### Task goal
Nothing in the listing should be dropped or altered when it is copied.

+===+

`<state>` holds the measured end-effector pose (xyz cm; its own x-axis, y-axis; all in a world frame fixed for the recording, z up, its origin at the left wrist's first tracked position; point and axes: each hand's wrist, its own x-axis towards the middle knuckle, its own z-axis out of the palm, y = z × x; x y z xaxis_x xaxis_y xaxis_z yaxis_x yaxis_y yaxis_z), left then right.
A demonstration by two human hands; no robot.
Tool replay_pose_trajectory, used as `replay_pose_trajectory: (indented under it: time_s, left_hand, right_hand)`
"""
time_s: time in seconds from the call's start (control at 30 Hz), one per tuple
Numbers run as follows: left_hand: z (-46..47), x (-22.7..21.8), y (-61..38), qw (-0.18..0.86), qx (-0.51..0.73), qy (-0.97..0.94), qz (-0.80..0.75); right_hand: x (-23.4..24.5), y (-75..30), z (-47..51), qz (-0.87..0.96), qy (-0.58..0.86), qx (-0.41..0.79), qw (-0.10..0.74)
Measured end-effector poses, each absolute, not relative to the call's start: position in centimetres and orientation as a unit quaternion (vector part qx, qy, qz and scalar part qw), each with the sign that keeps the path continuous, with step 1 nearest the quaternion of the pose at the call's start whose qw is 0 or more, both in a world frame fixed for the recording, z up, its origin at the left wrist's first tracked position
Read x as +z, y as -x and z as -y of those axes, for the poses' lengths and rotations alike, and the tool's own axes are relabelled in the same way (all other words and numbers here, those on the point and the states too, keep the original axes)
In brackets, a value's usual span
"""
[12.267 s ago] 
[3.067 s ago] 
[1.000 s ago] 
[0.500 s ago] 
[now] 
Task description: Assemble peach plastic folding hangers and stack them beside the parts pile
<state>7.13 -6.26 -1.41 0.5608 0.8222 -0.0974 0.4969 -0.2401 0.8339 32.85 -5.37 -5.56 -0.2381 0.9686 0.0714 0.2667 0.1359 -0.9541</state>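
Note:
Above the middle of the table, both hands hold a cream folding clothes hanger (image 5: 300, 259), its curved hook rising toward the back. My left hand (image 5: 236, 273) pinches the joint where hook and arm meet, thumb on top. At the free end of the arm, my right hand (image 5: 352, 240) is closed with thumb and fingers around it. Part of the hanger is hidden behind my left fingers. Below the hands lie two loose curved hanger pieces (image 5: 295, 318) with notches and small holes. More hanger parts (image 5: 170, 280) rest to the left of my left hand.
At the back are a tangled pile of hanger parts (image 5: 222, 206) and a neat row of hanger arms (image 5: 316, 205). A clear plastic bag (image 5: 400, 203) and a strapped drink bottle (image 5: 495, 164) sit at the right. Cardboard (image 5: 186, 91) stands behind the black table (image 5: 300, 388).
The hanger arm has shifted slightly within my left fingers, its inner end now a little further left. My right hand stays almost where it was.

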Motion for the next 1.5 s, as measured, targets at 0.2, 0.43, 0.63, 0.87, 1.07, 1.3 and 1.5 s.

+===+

### Expected answer
`<state>` holds the measured end-effector pose (xyz cm; its own x-axis, y-axis; all in a world frame fixed for the recording, z up, its origin at the left wrist's first tracked position; point and axes: each hand's wrist, its own x-axis towards the middle knuckle, its own z-axis out of the palm, y = z × x; x y z xaxis_x xaxis_y xaxis_z yaxis_x yaxis_y yaxis_z), left then right.
A demonstration by two human hands; no robot.
Tool replay_pose_trajectory, used as `replay_pose_trajectory: (indented under it: time_s, left_hand, right_hand)`
"""
time_s: time in seconds from the call's start (control at 30 Hz), one per tuple
Numbers run as follows: left_hand: z (-46..47), x (-22.7..21.8), y (-61..38), qw (-0.18..0.86), qx (-0.51..0.73), qy (-0.97..0.94), qz (-0.80..0.75); right_hand: x (-23.4..24.5), y (-75..30), z (-47..51), qz (-0.87..0.96), qy (-0.58..0.86), qx (-0.41..0.79), qw (-0.10..0.74)
Measured end-effector poses, each absolute, not relative to the call's start: position in centimetres and orientation as a unit quaternion (vector part qx, qy, qz and scalar part qw), each with the sign that keeps the path continuous, with step 1 nearest the quaternion of the pose at the call's start whose qw is 0 or more, both in a world frame fixed for the recording, z up, its origin at the left wrist's first tracked position
Read x as +z, y as -x and z as -y of those axes, for the poses' lengths and rotations alike, and the tool's own axes are relabelled in the same way (all other words and numbers here, those on the point and the states too, keep the original axes)
In brackets, a value's usual span
"""
[12.267 s ago] 
[3.067 s ago] 
[1.000 s ago] 
[0.500 s ago] 
[now] 
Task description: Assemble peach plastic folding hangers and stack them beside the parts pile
<state>7.13 -6.26 -1.41 0.5608 0.8222 -0.0974 0.4969 -0.2401 0.8339 32.85 -5.37 -5.56 -0.2381 0.9686 0.0714 0.2667 0.1359 -0.9541</state>
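Note:
Above the middle of the table, both hands hold a cream folding clothes hanger (image 5: 300, 259), its curved hook rising toward the back. My left hand (image 5: 236, 273) pinches the joint where hook and arm meet, thumb on top. At the free end of the arm, my right hand (image 5: 352, 240) is closed with thumb and fingers around it. Part of the hanger is hidden behind my left fingers. Below the hands lie two loose curved hanger pieces (image 5: 295, 318) with notches and small holes. More hanger parts (image 5: 170, 280) rest to the left of my left hand.
At the back are a tangled pile of hanger parts (image 5: 222, 206) and a neat row of hanger arms (image 5: 316, 205). A clear plastic bag (image 5: 400, 203) and a strapped drink bottle (image 5: 495, 164) sit at the right. Cardboard (image 5: 186, 91) stands behind the black table (image 5: 300, 388).
The hanger arm has shifted slightly within my left fingers, its inner end now a little further left. My right hand stays almost where it was.
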
Motion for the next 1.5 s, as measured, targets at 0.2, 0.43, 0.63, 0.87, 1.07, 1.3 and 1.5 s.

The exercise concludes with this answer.